Every line of the material below should be output exactly as written, with the images skipped.

#### Information shown ####

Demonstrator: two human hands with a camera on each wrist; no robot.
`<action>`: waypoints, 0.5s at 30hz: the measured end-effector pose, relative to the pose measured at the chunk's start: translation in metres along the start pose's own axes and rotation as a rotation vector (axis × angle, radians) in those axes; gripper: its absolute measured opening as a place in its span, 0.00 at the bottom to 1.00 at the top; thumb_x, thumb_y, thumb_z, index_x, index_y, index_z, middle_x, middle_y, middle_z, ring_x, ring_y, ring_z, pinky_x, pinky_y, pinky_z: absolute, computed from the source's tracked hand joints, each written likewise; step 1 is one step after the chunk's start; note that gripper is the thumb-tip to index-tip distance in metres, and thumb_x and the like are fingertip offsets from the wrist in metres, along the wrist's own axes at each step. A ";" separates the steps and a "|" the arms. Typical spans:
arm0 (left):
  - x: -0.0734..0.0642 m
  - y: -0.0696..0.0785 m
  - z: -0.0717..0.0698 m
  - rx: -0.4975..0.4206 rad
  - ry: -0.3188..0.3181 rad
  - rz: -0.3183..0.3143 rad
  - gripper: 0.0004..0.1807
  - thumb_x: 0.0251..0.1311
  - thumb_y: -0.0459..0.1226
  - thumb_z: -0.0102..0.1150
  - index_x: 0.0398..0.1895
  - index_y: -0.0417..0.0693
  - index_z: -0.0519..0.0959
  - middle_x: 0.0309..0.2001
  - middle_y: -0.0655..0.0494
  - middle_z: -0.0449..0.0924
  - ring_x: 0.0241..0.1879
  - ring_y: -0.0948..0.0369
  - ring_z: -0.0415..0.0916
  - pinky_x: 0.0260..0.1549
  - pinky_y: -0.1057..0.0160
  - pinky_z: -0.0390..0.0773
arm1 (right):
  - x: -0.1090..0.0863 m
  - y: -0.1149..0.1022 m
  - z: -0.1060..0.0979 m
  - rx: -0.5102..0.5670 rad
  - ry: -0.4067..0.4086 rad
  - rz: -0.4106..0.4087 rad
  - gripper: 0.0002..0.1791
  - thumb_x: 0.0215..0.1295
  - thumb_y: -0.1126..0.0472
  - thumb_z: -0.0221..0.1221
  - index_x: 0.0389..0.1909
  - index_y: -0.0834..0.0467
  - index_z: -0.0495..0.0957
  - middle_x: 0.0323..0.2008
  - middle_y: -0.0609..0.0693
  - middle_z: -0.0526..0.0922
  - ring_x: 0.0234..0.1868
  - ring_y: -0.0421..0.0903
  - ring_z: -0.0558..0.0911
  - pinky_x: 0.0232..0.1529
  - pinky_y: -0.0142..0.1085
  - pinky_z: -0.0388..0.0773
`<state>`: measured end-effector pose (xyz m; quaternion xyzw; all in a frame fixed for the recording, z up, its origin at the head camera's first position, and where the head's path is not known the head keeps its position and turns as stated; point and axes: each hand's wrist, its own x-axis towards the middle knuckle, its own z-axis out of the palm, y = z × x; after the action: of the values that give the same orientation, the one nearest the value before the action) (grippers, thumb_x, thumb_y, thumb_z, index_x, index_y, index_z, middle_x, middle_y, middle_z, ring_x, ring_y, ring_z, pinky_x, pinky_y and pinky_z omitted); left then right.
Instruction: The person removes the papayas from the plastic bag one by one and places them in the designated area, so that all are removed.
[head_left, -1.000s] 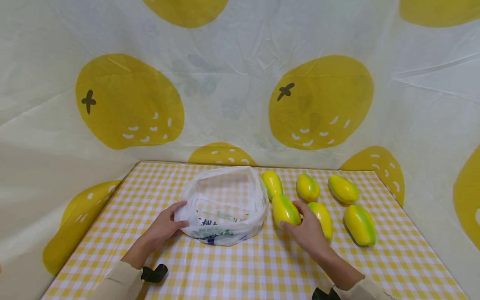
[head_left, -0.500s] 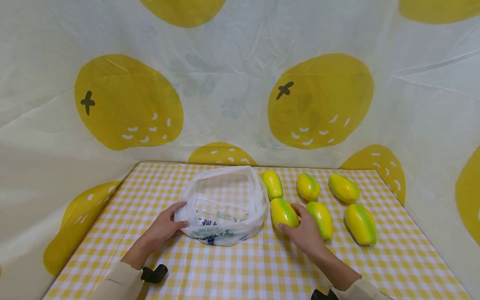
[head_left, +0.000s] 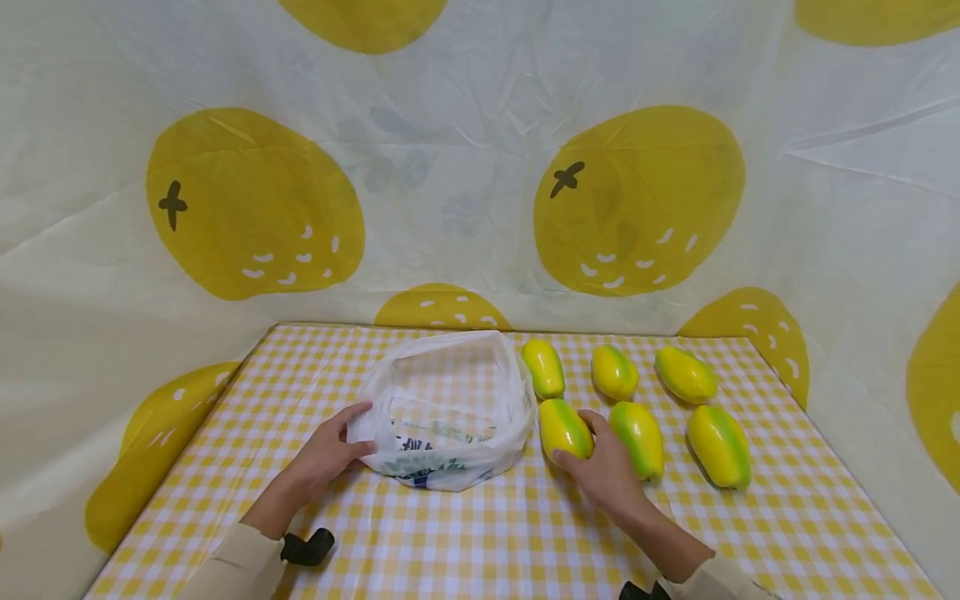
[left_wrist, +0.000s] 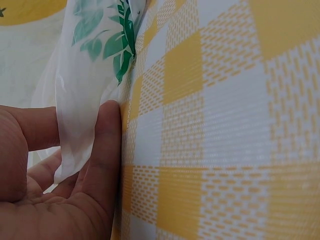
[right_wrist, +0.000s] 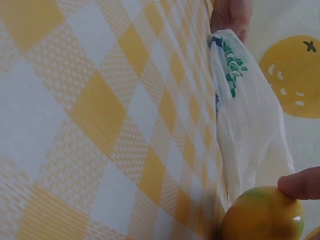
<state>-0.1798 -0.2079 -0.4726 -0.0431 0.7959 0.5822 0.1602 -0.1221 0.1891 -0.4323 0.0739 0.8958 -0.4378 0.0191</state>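
A white translucent plastic bag [head_left: 450, 471] with green leaf print stands with its mouth spread on the table. My left hand [head_left: 322, 454] holds the bag's left side, its thumb and fingers on either side of the film; the left wrist view shows the plastic [left_wrist: 77, 110] between them. Just right of the bag, my right hand [head_left: 600, 467] grips a yellow-green papaya [head_left: 564, 429] from its right side, thumb in front and fingers behind. In the right wrist view, this papaya [right_wrist: 262, 215] lies close to the bag. Whether it touches the table is unclear.
Several more papayas lie at the right: one behind the held papaya [head_left: 543, 368], another [head_left: 637, 442] beside my right hand, and others farther right [head_left: 718, 447]. A yellow-and-white checked cloth [head_left: 450, 550] covers the table. Fruit-printed sheeting [head_left: 450, 200] hangs behind and around it.
My right hand has shifted the papaya slightly left and toward me, a little away from the papaya at its right. My left hand and the bag look nearly unmoved.
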 end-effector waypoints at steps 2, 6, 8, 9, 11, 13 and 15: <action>0.000 -0.001 0.000 0.000 -0.004 0.002 0.40 0.69 0.29 0.62 0.82 0.50 0.59 0.77 0.34 0.60 0.55 0.52 0.77 0.42 0.60 0.84 | 0.000 0.002 0.002 -0.013 0.003 -0.008 0.43 0.66 0.57 0.68 0.77 0.65 0.60 0.72 0.67 0.71 0.69 0.63 0.73 0.70 0.62 0.69; 0.000 -0.001 -0.001 -0.003 -0.013 0.003 0.40 0.69 0.30 0.62 0.82 0.50 0.58 0.77 0.33 0.60 0.55 0.53 0.77 0.42 0.60 0.84 | -0.001 0.005 0.005 -0.060 0.010 -0.014 0.43 0.67 0.56 0.67 0.78 0.65 0.58 0.72 0.67 0.71 0.68 0.62 0.75 0.68 0.61 0.71; -0.001 0.000 -0.001 -0.006 -0.016 0.001 0.40 0.70 0.30 0.62 0.82 0.50 0.58 0.76 0.33 0.61 0.55 0.53 0.77 0.42 0.61 0.84 | -0.001 0.004 0.007 -0.080 0.013 -0.021 0.44 0.68 0.54 0.66 0.78 0.65 0.57 0.72 0.68 0.71 0.68 0.62 0.76 0.67 0.61 0.72; -0.001 0.000 -0.001 -0.006 -0.016 0.001 0.40 0.70 0.30 0.62 0.82 0.50 0.58 0.76 0.33 0.61 0.55 0.53 0.77 0.42 0.61 0.84 | 0.000 0.004 0.008 -0.089 0.014 -0.021 0.45 0.68 0.53 0.66 0.79 0.65 0.57 0.72 0.68 0.71 0.68 0.62 0.75 0.67 0.61 0.72; -0.001 0.001 -0.002 -0.007 -0.017 0.000 0.40 0.70 0.30 0.62 0.82 0.50 0.58 0.76 0.33 0.62 0.55 0.53 0.77 0.42 0.61 0.84 | 0.000 0.003 0.009 -0.094 0.016 -0.023 0.45 0.68 0.52 0.66 0.79 0.64 0.56 0.73 0.68 0.70 0.68 0.62 0.75 0.67 0.61 0.71; -0.001 0.002 -0.002 -0.006 -0.019 -0.002 0.40 0.70 0.30 0.61 0.82 0.50 0.57 0.76 0.33 0.62 0.55 0.53 0.77 0.42 0.60 0.83 | -0.001 0.001 0.009 -0.096 0.017 -0.029 0.46 0.67 0.51 0.67 0.79 0.64 0.57 0.73 0.67 0.70 0.69 0.62 0.75 0.68 0.62 0.71; -0.001 0.002 -0.001 -0.005 -0.021 -0.003 0.40 0.70 0.30 0.61 0.82 0.50 0.57 0.76 0.33 0.62 0.55 0.53 0.77 0.43 0.60 0.83 | -0.001 0.000 0.009 -0.102 0.018 -0.030 0.47 0.67 0.50 0.68 0.79 0.64 0.57 0.73 0.67 0.70 0.69 0.62 0.75 0.68 0.62 0.71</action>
<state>-0.1798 -0.2087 -0.4701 -0.0383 0.7927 0.5844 0.1693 -0.1209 0.1817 -0.4378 0.0631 0.9181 -0.3913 0.0082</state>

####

* Written answer:
Demonstrator: two human hands with a camera on each wrist; no robot.
`<action>`: waypoints, 0.5s at 30hz: the measured end-effector pose, relative to the pose measured at the chunk's start: translation in metres along the start pose's own axes and rotation as a rotation vector (axis × angle, radians) in those axes; gripper: its absolute measured opening as a place in its span, 0.00 at the bottom to 1.00 at the top; thumb_x, thumb_y, thumb_z, index_x, index_y, index_z, middle_x, middle_y, middle_z, ring_x, ring_y, ring_z, pinky_x, pinky_y, pinky_z: absolute, computed from the source's tracked hand joints, each written likewise; step 1 is one step after the chunk's start; note that gripper is the thumb-tip to index-tip distance in metres, and thumb_x and the like are fingertip offsets from the wrist in metres, along the wrist's own axes at each step. A ";" separates the steps and a "|" the arms. Typical spans:
arm0 (left):
  - x: -0.0734..0.0642 m
  - y: -0.0696..0.0785 m
  - z: -0.0717..0.0698 m
  - rx: -0.4975..0.4206 rad
  - ry: -0.3188..0.3181 rad
  - rz: -0.3183..0.3143 rad
  - gripper: 0.0004..0.1807
  - thumb_x: 0.0251..0.1311
  - thumb_y: -0.0459..0.1226
  - thumb_z: -0.0102..0.1150
  - index_x: 0.0398..0.1895
  - index_y: -0.0417..0.0693
  - index_z: -0.0519..0.0959
  - middle_x: 0.0309..0.2001
  - middle_y: -0.0655..0.0494
  - middle_z: -0.0449..0.0924
  - ring_x: 0.0241..0.1879
  - ring_y: -0.0948..0.0369
  - ring_z: -0.0415..0.0916
  - pinky_x: 0.0260..0.1549
  - pinky_y: -0.1057..0.0160
  - pinky_z: -0.0390..0.0773
arm1 (right):
  - x: -0.1090..0.0863 m
  - y: -0.1149..0.1022 m
  - z: -0.1060..0.0979 m
  - rx: -0.5102..0.5670 rad
  - ry: -0.4067..0.4086 rad
  - rz: -0.4106..0.4087 rad
  - gripper: 0.0002..0.1791
  - thumb_x: 0.0215..0.1295
  - thumb_y: -0.1126..0.0472
  - thumb_z: -0.0221..0.1221
  - index_x: 0.0389..0.1909
  - index_y: -0.0834..0.0467
  - index_z: -0.0495..0.0957
  - middle_x: 0.0323..0.2008
  - middle_y: -0.0609..0.0693
  - middle_z: -0.0526..0.0922
  - ring_x: 0.0234..0.1868
  - ring_y: -0.0421..0.0903
  - ring_z: -0.0558..0.0911
  - pinky_x: 0.0232..0.1529
  - pinky_y: -0.0142..0.1085
  - pinky_z: -0.0388..0.0773
`<state>`: measured end-effector pose (xyz m; quaternion xyzw; all in a frame fixed for the recording, z up, its origin at the head camera's first position, and where the head's path is not known the head keeps its position and turns as stated; point and axes: each hand's wrist, its own x-axis towards the middle knuckle, its own z-axis out of the palm, y = z × x; after the action: of the values that give the same orientation, the one nearest the value before the action) (grippers, thumb_x, thumb_y, thumb_z, index_x, index_y, index_z, middle_x, middle_y, middle_z, ring_x, ring_y, ring_z, pinky_x, pinky_y and pinky_z omitted); left then right.
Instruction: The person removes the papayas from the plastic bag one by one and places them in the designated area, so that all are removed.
[head_left, -1.000s] 
[head_left, -0.500s] 
[head_left, +0.000s] 
[left_wrist, +0.000s] 
[right_wrist, +0.000s] 
<state>-0.1798 -0.2079 -0.4726 -0.0431 0.7959 0.5822 0.1602 -0.1221 0.1891 -0.4323 0.0739 0.8958 -0.4378 0.0191</state>
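A white translucent plastic bag [head_left: 450, 471] with green leaf print stands with its mouth spread on the table. My left hand [head_left: 322, 454] holds the bag's left side, its thumb and fingers on either side of the film; the left wrist view shows the plastic [left_wrist: 77, 110] between them. Just right of the bag, my right hand [head_left: 600, 467] grips a yellow-green papaya [head_left: 564, 429] from its right side, thumb in front and fingers behind. In the right wrist view, this papaya [right_wrist: 262, 215] lies close to the bag. Whether it touches the table is unclear.
Several more papayas lie at the right: one behind the held papaya [head_left: 543, 368], another [head_left: 637, 442] beside my right hand, and others farther right [head_left: 718, 447]. A yellow-and-white checked cloth [head_left: 450, 550] covers the table. Fruit-printed sheeting [head_left: 450, 200] hangs behind and around it.
My right hand has shifted the papaya slightly left and toward me, a little away from the papaya at its right. My left hand and the bag look nearly unmoved.
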 end-effector waypoints at steps 2, 6, 8, 9, 11, 13 and 15: <action>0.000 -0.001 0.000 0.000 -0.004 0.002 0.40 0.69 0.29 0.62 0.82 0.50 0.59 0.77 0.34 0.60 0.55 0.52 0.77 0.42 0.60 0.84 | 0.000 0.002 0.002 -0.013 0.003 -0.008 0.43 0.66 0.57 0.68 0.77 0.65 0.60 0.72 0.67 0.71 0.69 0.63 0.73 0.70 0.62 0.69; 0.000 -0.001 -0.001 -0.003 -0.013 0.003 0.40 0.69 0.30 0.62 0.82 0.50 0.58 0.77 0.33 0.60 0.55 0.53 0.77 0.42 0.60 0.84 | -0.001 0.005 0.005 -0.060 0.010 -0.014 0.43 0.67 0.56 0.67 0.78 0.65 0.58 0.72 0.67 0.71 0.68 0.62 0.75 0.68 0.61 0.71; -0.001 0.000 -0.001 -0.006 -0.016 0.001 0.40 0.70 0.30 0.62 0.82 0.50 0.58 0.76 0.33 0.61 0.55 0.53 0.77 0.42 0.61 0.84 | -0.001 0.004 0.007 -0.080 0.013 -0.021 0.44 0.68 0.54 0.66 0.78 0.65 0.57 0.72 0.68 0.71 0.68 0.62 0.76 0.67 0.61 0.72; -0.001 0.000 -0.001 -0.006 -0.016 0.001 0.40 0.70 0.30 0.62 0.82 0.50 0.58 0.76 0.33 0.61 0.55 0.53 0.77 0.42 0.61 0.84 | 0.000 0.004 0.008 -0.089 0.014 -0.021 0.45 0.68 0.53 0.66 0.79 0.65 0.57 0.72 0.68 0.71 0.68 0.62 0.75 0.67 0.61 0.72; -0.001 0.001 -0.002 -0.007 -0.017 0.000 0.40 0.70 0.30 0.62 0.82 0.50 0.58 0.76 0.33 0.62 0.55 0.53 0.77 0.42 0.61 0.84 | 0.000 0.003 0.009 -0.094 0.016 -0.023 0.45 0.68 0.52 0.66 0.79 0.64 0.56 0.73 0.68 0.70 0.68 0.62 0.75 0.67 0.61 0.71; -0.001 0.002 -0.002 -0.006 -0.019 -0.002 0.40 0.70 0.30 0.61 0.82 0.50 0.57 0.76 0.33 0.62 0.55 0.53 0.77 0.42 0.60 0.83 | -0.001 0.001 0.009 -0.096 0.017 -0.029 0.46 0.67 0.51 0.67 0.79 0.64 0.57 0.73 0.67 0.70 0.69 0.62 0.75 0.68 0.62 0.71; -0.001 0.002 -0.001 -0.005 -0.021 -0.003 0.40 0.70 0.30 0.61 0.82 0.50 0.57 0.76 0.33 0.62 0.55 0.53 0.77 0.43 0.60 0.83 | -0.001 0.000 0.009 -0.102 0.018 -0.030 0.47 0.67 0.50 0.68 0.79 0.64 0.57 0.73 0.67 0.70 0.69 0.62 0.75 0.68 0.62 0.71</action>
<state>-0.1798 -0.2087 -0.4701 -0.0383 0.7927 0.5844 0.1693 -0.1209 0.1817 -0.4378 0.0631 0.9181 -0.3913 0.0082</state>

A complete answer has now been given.